Bien cher toi,
Dans ta dernière lettre, tu me
demandais ce qu’était l’amour. Étaient-ce ces battements de ta peau quand tu
penses à elle ? Étaient-ce tes pensées qui s’enfuient vers lui ?
Était-ce ce garçon en primaire qui faisait rougir tes joues ? Ou les seins
de la voisine qui font palpiter tes entrailles ? Ou les conversations
passionnées au fond d’un bar autour d’une bière dont vous partagiez le
secret ? Ou l’idée de fonder une famille dans une belle maison remplie
d’enfants ? L’amour est-il un homme ou une femme ? Une
personnalité ? Un regard ? Un corps émouvant ?
Comme tu t’en doutes, nous avons
déjà tant discuté, je n’ai aucune réponse à tes questions. Je n’y connais rien
en amour. Depuis que je suis jeune, j’essaye de comprendre le monde en le
regardant tourner. Dans les livres, j’ai cherché les réponses aux questions
qu’esquivaient les adultes. Ils mettaient des grands silences autour de leurs
doutes. Alors, j’ai tenté de trouver la meilleure façon de vivre , au cœur de
la vie des autres. J’en ai fait mon métier et aujourd’hui les gens racontent me
leur intime à l’oreille. Mais je ne sais toujours pas répondre à ta question.

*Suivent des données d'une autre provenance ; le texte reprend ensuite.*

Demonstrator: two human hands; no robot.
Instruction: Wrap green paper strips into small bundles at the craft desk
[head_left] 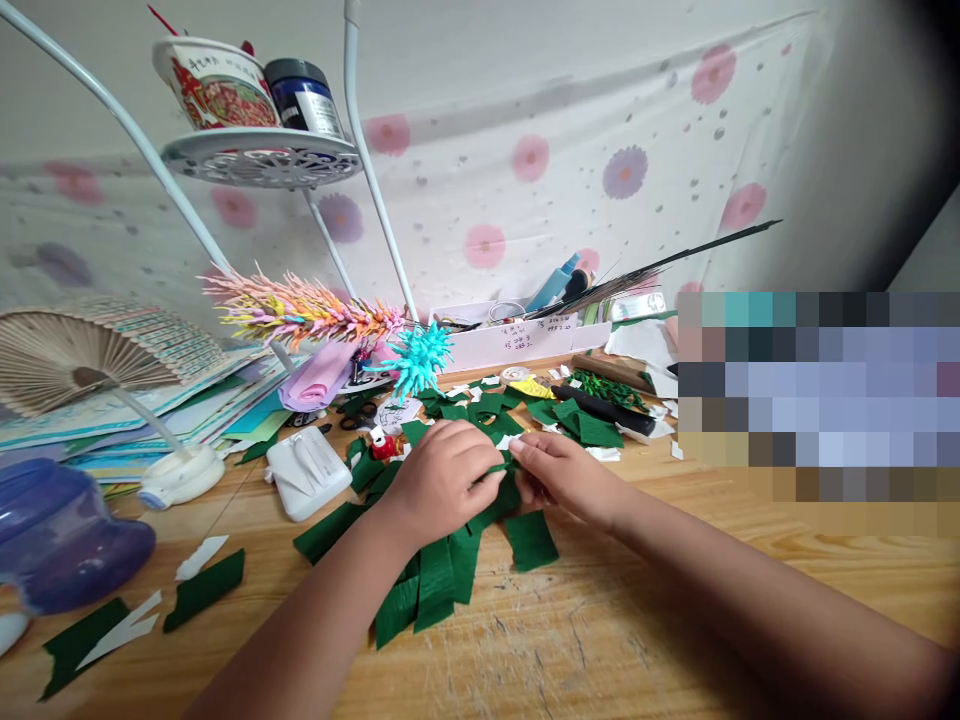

Ni à la mienne. Qu’est-ce que l’amour ?
Alors, soit on ouvre un gros
manuel de philo, soit on continue ensemble la réflexion que tu as initiée. Ou bien,
je pourrais te dire combien je t’aime. C’est une bonne idée. C’est bien plus
facile pour moi de l’écrire que de le dire. On ne disait pas ces choses-là dans
ma famille. On s’aimait de manière bien étrange comme dans beaucoup de familles
d’après ce que j’ai pu découvrir. Oui je t’aime, je tiens à toi, à ta présence
quand nous nous voyons. J’aime nos débats. J’aime m’ennuyer à tes côtés, j’aime
ta passion. Je contemple tes gestes précis qui connaissent leur chemin.
J’écoute avec bonheur quand tu parles de ce qui t’anime même si je ne comprends
pas l’exact détail de tes mots. J’aimerais parfois que tu me dises plus ce que
tu ressens. J’aime quand nous partageons nos séries préférées ou quand nous
refaisons le monde avec un point de vue différent. Tu sais aussi accueillir
sans jugements mes fragilités. Tu sais regarder mes larmes couler. Tu appris,
que parfois, tu ne pouvais rien faire pour moi, si ce n’est être là. Tu es une
belle âme. Merci pour cela.
Et nos autres amours ? Nous
avons parfois discuté du fait de hiérarchiser ou non, nos amours. Est-que
l’amour que tu portes à ta mère est plus important que celui que tu portes à
ton meilleur ami ? La langue française
nous apporte une piste : le mot amour y recouvre toutes sortes de réalité.
Nous ne sommes pas obligé de choisir entre l’amour familial, celui de l’amitié
ou celui du désir. Nous n’avons pas découpé l’amour comme le faisait les grecs
anciens. Tous ces amours sont aussi importants dans nos vies, n’est-ce
pas ? En tout cas, pour ma part je le crois. J’ai beaucoup d’amours dans
ma vie, et me refuse d’en faire une hiérarchie. La seule chose que je ne peux
multiplier est le temps. Mais ce n’est pas parce que je partage ma maison avec
une personne, que je veux me refuser de voir ce couple d’amis, ni cet amant du
passé, ni cette compagne-amie (je ne sais pas définir notre relation), ni mes
enfants, ni cet ami avec qui je flirte trois fois l’an, qui fabrique des
étagères supplémentaires pour ma bibliothèque et avec qui j’échange des
nouvelles graves ou futiles. En t’écrivant, je me rends compte que ce n’est pas
tant l’amour qui compte pour moi mais la qualité des relations que j’entretiens
avec des personnes que j’aime. Voilà, ma réflexion du jour.
Au retour de cette lettre,
j’aimerais lire ton point sur la question. Et peut-être entendrais-je de vive
voix ce que tu m’as écrit, si nous sortons un jour de ce confinement que nous
impose la pandémie ?
Je t’embrasse
***
Consigne de l'atelier d'écriture : écrire une lettre d'amour.